# Time to put it all together!

## The challenge

* Historical weather data from Boston, USA
* 12 months beginning Dec 2014
* The data are dirty
    - Column names are  values
    - Variables coded incorrectly
    - Missing and extreme values
    - ...
* Goal : Clean the data

## Understanding the structure of your data

* class() - Class of data object
* dim() - Dimensions of data
* names() - Column names
* str() - Preview of data with helpful details
* glimpse() - Better version of str() from dplyr package
* summary() - Summary of data

## Looking at your data

* head() - View top of dataset
* tail() - View bottom of dataset
* print() - View entire dataset(not recommended!)

## Visualizing your data

* hist() - View histogram of a single variable
* plot() - View plot of two variables
    

## Get a feel for the data

In [None]:
# Verify that weather is a data.frame
class(weather)

# Check the dimensions
dim(weather)

# View the column names
names(weather)

## Summarize the data

In [None]:
# View the structure of the data
str(weather)

# Load dplyr package
library(dplyr)

# Look at the structure using dplyr's glimpse()
glimpse(weather)

# View a summary of the data
summary(weather)

## Take a closer look

In [None]:
# View first 6 rows
head(weather)

# View first 15 rows
head(weather, 15)

# View the last 6 rows
tail(weather)

# View the last 10 rows
tail(weather, 10)

# Let's tidy the data

## Column names are values

In [None]:
# Load the tidyr package
library(tidyr)

# Gather the columns
weather2 <- gather(weather, day, value, X1:X31, na.rm = TRUE)

# View the head
head(weather2)

## Values are variable names

In [None]:
## The tidyr package is already loaded

# First remove column of row names
weather2 <- weather2[, -1]

# Spread the data
weather3 <- spread(weather2, measure, value)

# View the head
head(weather3)

# Prepare the data for analysis

## Dates with lubridate

* ymd() : year-month-day
* mdy() : month-day-year
* hms() : hour:minute:second
* ymd_hms() : year-month-day hour:minute:second

## Type Conversion

* as.character() : To character string
* as.numeric()
* as.integer()
* as.factor()
* as.logical()

## Clean up dates

In [None]:
## tidyr and dplyr are already loaded
library(tidyr)
library(dplyr)

# Load the stringr and lubridate packages
library(stringr)
library(lubridate)

# Remove X's from day column
weather3$day <- str_replace(weather3$day, "X", "")
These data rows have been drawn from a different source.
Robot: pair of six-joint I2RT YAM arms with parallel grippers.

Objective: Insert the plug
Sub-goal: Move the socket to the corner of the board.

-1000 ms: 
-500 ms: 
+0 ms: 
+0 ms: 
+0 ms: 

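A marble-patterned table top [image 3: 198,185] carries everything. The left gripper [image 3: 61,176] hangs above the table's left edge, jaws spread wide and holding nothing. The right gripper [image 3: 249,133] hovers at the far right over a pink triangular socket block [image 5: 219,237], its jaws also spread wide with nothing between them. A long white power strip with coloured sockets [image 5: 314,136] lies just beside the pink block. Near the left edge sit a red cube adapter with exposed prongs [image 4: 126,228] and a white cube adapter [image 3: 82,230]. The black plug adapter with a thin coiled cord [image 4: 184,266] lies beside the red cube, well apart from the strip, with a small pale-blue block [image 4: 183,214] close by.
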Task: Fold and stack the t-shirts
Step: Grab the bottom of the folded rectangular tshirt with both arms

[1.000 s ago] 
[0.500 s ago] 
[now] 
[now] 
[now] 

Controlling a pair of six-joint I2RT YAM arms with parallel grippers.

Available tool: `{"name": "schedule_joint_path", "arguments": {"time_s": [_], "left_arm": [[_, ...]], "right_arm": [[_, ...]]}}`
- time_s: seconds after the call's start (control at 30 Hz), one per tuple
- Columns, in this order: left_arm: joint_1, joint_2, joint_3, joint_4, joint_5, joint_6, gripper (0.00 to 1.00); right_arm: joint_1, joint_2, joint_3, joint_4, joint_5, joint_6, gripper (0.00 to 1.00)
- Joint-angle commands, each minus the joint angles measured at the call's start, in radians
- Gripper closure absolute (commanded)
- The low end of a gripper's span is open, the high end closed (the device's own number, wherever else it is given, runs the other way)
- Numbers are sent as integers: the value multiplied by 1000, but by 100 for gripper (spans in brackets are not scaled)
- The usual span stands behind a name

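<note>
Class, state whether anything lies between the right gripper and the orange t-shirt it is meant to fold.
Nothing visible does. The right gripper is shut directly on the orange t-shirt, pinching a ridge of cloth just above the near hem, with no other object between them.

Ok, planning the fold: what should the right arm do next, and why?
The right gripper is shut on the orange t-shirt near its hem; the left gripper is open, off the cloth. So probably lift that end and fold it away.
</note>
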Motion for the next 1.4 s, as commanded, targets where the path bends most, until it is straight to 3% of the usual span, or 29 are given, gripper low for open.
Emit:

# Unite the year, month, and day columns
weather4 <- unite(weather3, date, year, month, day, sep = "-")

# Convert date column to proper date format using lubridates's ymd()
weather4$date <- ymd(weather4$date)

# Rearrange columns using dplyr's select()
weather5 <- select(weather4, date, Events, CloudCover:WindDirDegrees)

# View the head of weather5
head(weather5)

## A closer look at column types

In [None]:
# View the structure of weather5
str(weather5)

# Examine the first 20 rows of weather5. Are most of the characters numeric?
head(weather5, 20)

# See what happens if we try to convert PrecipitationIn to numeric
as.numeric(weather5$PrecipitationIn)

## Column type conversions

In [None]:
## The dplyr and stringr packages are already loaded

# Replace T with 0 (T = trace)
weather5$PrecipitationIn <- str_replace(weather5$PrecipitationIn, "T", 0)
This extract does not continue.